I dont tighten the girth up very tight, but i should try that and walking him right after i put the saddle on. this is just the strangest thing ive ever seen, thankyou for replying


----------



## DraftyAiresMum

My friend's arab gelding does this. He had a traumatic incident involving being cinched up and now his brain shuts down when he's being cinched and he'll pass out. First time we saw him do it, we were all just staring at him like :shock:. He was trained as an endurance racer and when he was cinched up before a race, they caught some of his skin in the off-side of the cinch (his right side). They apparently didn't realize or didn't care because they raced him like that. He now has a pretty bad scar on that side in the shape of the girth buckle. 

What my friend has to do is put the saddle on him and cinch it lightly (just enough so the saddle doesn't slide around). Then she walks/lunges him in circles for a couple of minutes until he's relaxed. Then she brings him in and tightens the cinch a little more, then sends him back out to lunge a little. It generally takes her about five minutes to get her saddle all the way cinched up, constantly lunging him to calm down/disengage, then bringing him in to tighten it up a little more. He hasn't gone down on her since she started doing that.


----------



## Easter

DraftyAiresMum said:


> My friend's arab gelding does this. *He had a traumatic incident involving being cinched up and now his brain shuts down when he's being cinched and he'll pass out.* First time we saw him do it, we were all just staring at him like :shock:. He was trained as an endurance racer and when he was cinched up before a race, they caught some of his skin in the off-side of the cinch (his right side). They apparently didn't realize or didn't care because they raced him like that. He now has a pretty bad scar on that side in the shape of the girth buckle.
> 
> What my friend has to do is put the saddle on him and cinch it lightly (just enough so the saddle doesn't slide around). Then she walks/lunges him in circles for a couple of minutes until he's relaxed. Then she brings him in and tightens the cinch a little more, then sends him back out to lunge a little. It generally takes her about five minutes to get her saddle all the way cinched up, constantly lunging him to calm down/disengage, then bringing him in to tighten it up a little more. He hasn't gone down on her since she started doing that.


:rofl: This made my day.


----------



## DraftyAiresMum

Easter said:


> :rofl: This made my day.


It's actually kind of scary when he does it. He hyperventilates, goes down on his knees, then just collapses onto his side. From the time he starts hyperventilating until he goes down is less than a thirty seconds, so most of the time it happens so fast, there's nothing you can do about it.

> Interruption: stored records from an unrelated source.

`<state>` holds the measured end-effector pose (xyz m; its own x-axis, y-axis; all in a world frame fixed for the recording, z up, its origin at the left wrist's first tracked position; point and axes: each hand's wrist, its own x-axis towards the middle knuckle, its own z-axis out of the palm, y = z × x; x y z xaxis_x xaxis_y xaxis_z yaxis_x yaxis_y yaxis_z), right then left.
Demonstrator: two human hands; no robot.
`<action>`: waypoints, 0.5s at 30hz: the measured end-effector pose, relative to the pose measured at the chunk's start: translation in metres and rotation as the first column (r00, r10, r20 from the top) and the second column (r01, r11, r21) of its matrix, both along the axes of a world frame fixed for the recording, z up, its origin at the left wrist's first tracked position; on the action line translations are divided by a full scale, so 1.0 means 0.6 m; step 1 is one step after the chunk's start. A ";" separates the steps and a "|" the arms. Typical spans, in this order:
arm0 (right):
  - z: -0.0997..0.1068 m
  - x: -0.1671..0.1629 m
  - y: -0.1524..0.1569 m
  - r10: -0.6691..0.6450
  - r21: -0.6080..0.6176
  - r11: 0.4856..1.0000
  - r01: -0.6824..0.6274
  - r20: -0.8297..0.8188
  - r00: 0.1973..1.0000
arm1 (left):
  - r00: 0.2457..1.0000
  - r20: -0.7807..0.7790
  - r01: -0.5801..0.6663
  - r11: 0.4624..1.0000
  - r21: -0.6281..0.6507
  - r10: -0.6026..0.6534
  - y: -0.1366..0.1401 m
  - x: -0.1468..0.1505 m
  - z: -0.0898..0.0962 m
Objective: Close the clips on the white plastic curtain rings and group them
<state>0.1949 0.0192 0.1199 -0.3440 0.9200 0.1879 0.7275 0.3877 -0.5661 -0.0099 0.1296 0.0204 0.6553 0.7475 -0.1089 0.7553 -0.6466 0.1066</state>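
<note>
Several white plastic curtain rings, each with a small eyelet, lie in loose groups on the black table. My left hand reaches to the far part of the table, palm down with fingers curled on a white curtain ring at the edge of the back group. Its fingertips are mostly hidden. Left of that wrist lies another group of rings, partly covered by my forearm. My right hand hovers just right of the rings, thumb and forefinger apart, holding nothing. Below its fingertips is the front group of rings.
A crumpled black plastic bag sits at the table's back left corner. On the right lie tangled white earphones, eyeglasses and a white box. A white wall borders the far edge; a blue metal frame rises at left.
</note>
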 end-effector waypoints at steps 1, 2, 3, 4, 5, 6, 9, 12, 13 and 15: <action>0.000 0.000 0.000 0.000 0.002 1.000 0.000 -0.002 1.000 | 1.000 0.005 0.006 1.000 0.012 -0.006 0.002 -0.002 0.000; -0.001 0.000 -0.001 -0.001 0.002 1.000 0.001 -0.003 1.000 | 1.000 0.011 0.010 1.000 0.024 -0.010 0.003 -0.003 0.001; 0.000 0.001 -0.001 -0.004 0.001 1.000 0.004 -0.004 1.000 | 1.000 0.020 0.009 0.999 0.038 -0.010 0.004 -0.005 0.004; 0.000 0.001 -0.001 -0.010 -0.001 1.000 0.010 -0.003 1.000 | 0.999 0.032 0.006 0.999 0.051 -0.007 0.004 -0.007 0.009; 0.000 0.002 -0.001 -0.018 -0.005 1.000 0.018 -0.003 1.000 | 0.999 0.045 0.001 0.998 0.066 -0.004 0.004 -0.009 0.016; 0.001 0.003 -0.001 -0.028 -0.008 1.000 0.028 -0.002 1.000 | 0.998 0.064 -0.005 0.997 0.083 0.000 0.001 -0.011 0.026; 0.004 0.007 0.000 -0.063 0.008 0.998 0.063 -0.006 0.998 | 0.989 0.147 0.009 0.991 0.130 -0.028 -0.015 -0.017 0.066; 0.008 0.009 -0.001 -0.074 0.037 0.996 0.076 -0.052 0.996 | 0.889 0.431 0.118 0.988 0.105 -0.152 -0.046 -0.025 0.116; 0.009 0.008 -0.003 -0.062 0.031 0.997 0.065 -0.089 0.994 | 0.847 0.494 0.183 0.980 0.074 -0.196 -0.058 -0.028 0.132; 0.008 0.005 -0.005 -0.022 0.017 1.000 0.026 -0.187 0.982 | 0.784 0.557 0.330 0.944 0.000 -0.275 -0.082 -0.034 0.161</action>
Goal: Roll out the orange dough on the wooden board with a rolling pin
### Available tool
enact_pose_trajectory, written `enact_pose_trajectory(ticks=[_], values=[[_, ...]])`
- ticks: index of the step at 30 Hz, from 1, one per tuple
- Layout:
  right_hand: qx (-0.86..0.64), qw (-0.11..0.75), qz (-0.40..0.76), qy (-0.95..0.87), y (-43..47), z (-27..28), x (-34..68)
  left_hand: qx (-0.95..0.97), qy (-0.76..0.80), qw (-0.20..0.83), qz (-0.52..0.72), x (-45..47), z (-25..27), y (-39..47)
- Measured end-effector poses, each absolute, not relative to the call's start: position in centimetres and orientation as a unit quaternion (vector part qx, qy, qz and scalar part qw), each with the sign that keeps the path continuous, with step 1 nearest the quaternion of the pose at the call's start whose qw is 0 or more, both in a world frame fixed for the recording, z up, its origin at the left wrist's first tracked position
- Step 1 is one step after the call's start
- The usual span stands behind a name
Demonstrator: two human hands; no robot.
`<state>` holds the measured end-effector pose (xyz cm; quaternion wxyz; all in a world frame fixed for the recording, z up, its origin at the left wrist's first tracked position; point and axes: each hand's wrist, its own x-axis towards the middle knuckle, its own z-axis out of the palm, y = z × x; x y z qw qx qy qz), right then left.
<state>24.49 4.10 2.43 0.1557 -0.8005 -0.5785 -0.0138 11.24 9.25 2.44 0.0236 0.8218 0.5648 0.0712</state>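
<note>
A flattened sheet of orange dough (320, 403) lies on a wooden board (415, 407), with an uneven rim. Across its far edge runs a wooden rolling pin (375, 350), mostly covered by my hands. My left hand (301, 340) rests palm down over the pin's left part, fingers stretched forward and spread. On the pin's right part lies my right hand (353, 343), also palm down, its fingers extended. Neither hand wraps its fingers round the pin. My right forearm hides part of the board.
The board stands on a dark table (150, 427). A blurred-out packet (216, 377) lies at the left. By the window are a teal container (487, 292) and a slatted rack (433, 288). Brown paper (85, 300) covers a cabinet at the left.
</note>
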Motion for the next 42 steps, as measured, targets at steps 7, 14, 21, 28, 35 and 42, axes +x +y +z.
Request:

Not sure how that's funny. :?


----------



## dressagegirl77

When my horse was going down, i was terrified, after it was all done, my knees were shaking like a leaf! Definately not funny


----------



## Painted Horse

I borrowed a horse once and when I cinched the saddle tight he passed out and dropped. I loosened the cinch and he was fine. I'm a lot more careful about how tight I cinch a horse. Especially if Im not familar with it.

As I've become a better rider, more balanced and more centered, I leave my cinches kinda loose nowdays. 

I've been told there is a nerve that the cinch can pinch if it's too tight that will cause the problem. Some horses are more sensitive than others


----------



## COWCHICK77

It is easy to "girt' a horse, the muscle were the cinch lies and runs from the sternum up behind the elbow over the ribcage is thin and sensitive compared to other muscles on the horse. 

If the horse having any other issues, like short striding under saddle, you might consider having a chiro taking a look.


----------



## Easter

DraftyAiresMum said:


> It's actually kind of scary when he does it. He hyperventilates, goes down on his knees, then just collapses onto his side. From the time he starts hyperventilating until he goes down is less than a thirty seconds, so most of the time it happens so fast, there's nothing you can do about it.
> 
> Not sure how that's funny. :?


Not funny in a way that would be detrimental to his health- that would be scary! I just have a SUPER dramatic mare and can totally picture her just fainting at the sight of something scary. Sorry!


----------



## DraftyAiresMum

Easter said:


> Not funny in a way that would be detrimental to his health- that would be scary! I just have a SUPER dramatic mare and can totally picture her just fainting at the sight of something scary. Sorry!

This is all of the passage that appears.